A administração pública portuguesa parece o comboio Braga-Porto, às oito da manhã: está cheio, mas sempre a rodar o pessoal. Entra e sai gente em Nine, entra e sai gente em Famalicão, entra e sai gente em Ermesinde, entra e sai gente em Rio Tinto. A diferença está no critério: no comboio, o povo roda porque tem que ir para casa ou para o trabalho; na administração pública, o povo roda porque não tem mais nenhum sítio para onde ir.

Esta não é uma questão de confiança política. É uma questão de aselhice: em Portugal, nunca foi nomeado um tipo competente para um cargo público. De cada vez que muda o Governo, isso fica patente, porque as escolhas do Governo anterior são todas atiradas para o lixo.

O carreirismo político, em Portugal, é um mercado em expansão. Cada vez mais, os pais dos petizes são colocados perante uma difícil escolha: ou o puto tem jeito para a bola e aposta-se num novo Cristiano Ronaldo; ou o puto não tem jeito para nada, e aposta-se num novo Miguel Relvas. Esqueçam uma boa universidade, esqueçam o Erasmus, esqueçam a academia militar: o futuro está nas juventudes partidárias. Lá, o treino começa cedo e dá sempre frutos.

A preparação dos "jotas"

Muitos dos leitores conhecerão pessoal das “jotas”. Já repararam como esta malta está bem preparada? Como tem pose de Estado em todos os eventos? Como está permanentemente em campanha? Um “jota”, no dentista, mesmo com aqueles tubos todos, sorri sempre, porque nunca sabe quando vai ser fotografado. O “jota”, no futebol, não reclama com o árbitro, mas alvitra duas ou três verdades sobre a Lei de Bases do Desporto, que está tão mal feita que desembocou naquele "penalty" por assinalar. O “jota”, numa discoteca, só bebe um copo: não porque esteja em contenção, mas porque só acaba de cumprimentar toda a gente às seis da manhã, quando o tasco já está a fechar.

O “jota” não deseja bom Natal de forma criativa ou bem humorada, o “jota” salienta a importância da família e da solidariedade naquela quadra festiva. O “jota” começa a ser formatado no primeiro segundo de juventude partidária. Começa a perceber que aquilo funciona em bandos. Só não digo que são “bandos de pardais à solta”, como no fado do Carlos do Carmo, porque muitos destes pardais, ao fim de alguns anos de Governo ou de autarquia, deixam de estar à solta, pela acção irascível da Polícia Judiciária e do Ministério Público. Não podem ver ninguém feliz, é o que é.
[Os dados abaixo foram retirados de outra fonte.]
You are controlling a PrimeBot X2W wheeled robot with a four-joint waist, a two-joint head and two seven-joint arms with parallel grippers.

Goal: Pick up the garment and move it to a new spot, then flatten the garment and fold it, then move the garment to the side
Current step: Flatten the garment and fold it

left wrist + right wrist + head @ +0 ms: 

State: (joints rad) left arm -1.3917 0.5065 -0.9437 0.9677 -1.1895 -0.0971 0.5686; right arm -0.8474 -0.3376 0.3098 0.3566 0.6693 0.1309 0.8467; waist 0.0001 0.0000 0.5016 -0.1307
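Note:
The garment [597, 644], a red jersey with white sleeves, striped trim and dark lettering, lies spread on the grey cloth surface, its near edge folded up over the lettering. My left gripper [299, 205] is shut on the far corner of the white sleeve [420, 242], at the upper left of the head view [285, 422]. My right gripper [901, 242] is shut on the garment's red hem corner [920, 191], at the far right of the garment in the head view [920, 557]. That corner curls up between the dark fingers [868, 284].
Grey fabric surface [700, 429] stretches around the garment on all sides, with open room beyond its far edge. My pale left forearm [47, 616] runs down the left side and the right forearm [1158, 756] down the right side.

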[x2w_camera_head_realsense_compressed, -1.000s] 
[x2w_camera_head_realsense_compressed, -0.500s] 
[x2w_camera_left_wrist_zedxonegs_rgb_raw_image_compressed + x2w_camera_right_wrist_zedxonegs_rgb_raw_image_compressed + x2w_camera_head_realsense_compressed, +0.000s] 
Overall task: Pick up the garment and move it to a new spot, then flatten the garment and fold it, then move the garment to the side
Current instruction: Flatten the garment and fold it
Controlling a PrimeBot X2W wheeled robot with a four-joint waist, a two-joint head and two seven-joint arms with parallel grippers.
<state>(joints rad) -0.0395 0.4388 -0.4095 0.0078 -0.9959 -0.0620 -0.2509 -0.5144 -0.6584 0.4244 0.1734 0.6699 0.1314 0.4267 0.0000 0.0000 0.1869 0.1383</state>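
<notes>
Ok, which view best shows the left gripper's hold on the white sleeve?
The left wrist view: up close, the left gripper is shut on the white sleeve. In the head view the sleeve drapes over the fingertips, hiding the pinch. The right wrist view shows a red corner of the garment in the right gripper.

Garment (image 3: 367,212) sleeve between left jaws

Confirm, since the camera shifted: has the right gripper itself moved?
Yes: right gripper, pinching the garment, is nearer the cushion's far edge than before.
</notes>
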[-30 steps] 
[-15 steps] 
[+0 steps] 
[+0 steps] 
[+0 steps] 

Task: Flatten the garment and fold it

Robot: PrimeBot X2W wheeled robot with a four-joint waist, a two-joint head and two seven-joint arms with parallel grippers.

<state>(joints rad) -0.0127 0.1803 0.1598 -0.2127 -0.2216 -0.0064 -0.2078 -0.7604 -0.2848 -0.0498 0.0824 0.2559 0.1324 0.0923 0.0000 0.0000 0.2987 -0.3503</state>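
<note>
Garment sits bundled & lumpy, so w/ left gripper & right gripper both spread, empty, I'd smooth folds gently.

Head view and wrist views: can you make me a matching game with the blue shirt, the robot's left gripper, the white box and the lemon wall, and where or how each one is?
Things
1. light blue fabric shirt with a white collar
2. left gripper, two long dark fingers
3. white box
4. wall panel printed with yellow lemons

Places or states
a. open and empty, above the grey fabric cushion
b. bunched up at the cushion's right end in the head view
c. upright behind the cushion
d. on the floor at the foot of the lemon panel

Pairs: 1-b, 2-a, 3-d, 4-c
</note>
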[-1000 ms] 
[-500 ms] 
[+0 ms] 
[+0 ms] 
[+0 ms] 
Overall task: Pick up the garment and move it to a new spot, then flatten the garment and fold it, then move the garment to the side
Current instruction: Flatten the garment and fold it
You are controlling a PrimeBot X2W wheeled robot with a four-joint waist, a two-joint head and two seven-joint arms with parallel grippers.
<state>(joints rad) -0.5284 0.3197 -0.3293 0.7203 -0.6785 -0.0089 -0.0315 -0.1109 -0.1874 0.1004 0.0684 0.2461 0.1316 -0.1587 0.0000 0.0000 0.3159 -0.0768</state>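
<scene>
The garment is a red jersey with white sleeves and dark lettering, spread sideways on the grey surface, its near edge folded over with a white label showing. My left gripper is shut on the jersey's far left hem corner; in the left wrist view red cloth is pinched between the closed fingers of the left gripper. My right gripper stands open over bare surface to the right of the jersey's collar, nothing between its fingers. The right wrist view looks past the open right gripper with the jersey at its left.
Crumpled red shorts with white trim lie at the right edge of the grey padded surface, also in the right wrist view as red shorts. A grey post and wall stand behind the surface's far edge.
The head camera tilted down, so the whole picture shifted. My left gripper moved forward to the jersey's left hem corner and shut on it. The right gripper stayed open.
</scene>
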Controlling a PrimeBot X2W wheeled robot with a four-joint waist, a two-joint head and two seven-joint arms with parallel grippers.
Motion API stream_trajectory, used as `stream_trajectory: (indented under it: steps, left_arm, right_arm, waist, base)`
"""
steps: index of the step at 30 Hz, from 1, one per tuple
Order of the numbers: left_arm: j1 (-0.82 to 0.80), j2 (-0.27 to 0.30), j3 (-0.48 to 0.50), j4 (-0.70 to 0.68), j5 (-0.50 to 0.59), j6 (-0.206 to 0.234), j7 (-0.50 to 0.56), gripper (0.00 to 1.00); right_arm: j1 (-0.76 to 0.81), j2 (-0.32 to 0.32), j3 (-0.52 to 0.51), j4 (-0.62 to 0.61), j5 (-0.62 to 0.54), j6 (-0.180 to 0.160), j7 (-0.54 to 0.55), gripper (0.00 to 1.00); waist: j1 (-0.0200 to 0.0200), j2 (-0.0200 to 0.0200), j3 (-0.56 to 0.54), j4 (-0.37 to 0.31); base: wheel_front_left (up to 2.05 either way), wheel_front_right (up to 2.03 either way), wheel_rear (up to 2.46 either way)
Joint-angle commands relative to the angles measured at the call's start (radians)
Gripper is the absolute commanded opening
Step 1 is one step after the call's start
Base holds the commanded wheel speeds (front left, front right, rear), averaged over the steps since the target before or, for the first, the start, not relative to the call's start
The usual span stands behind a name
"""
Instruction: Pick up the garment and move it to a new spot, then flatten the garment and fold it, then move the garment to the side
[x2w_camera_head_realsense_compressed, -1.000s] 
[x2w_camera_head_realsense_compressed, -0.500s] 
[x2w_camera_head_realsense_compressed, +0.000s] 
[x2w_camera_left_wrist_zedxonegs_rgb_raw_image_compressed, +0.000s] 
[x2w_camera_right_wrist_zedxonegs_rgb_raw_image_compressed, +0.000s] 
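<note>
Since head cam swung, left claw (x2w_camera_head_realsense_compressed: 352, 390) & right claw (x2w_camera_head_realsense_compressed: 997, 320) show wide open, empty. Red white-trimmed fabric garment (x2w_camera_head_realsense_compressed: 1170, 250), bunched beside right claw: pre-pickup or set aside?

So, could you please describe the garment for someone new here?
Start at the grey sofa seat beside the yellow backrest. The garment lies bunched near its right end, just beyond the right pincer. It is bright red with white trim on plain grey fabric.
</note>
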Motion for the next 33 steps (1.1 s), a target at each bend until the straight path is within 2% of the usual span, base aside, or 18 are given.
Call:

Mas voltando aos bandos, o “jota”, quando entra na “jota”, tem que escolher de que lado está. Eles são todos amigos, eles pensam todos o mesmo, mas alguém tem que mandar naquele pardieiro, e por isso convém saber com que espingardas se contam. Assim se vão gerando cumplicidades, jogos de bastidores, facadas e venenos. Parece o “Game of Thrones”, mas com menos mamas e menos dragões. Uma seca, portanto.

De luta em luta, o “jota” vai ficando arregimentado a um dos lados, até que, um dia, chega ao poder. Nesse momento, cheio de idealismos, cheio de vontade de fazer diferente, o “jota” é logo avisado pelos seus camaradas de que eles sabem o que ele fez no Verão passado. Assim, o idealismo é destruído por uma marreta e substituído por uma bóia de salvação, arremessada a um ou mais daqueles camaradas da “jota”.

Muda o Governo, mudam as sumidades. Mais concretamente, 273 sumidades de cada vez. É um caso de “os meus especialistas são melhores do que os teus”.

Em Portugal, muda-se mais de directores de organismos públicos do que de camisa. Eu sei do que falo: já fiz a linha Braga-Porto e sei que odores podemos encontrar.

É, aliás, sob a alçada desta tutela que está o organismo com mais cargos preenchidos em regime de substituição: trata-se do Instituto do Emprego e Formação Profissional (IEFP), com 119 casos.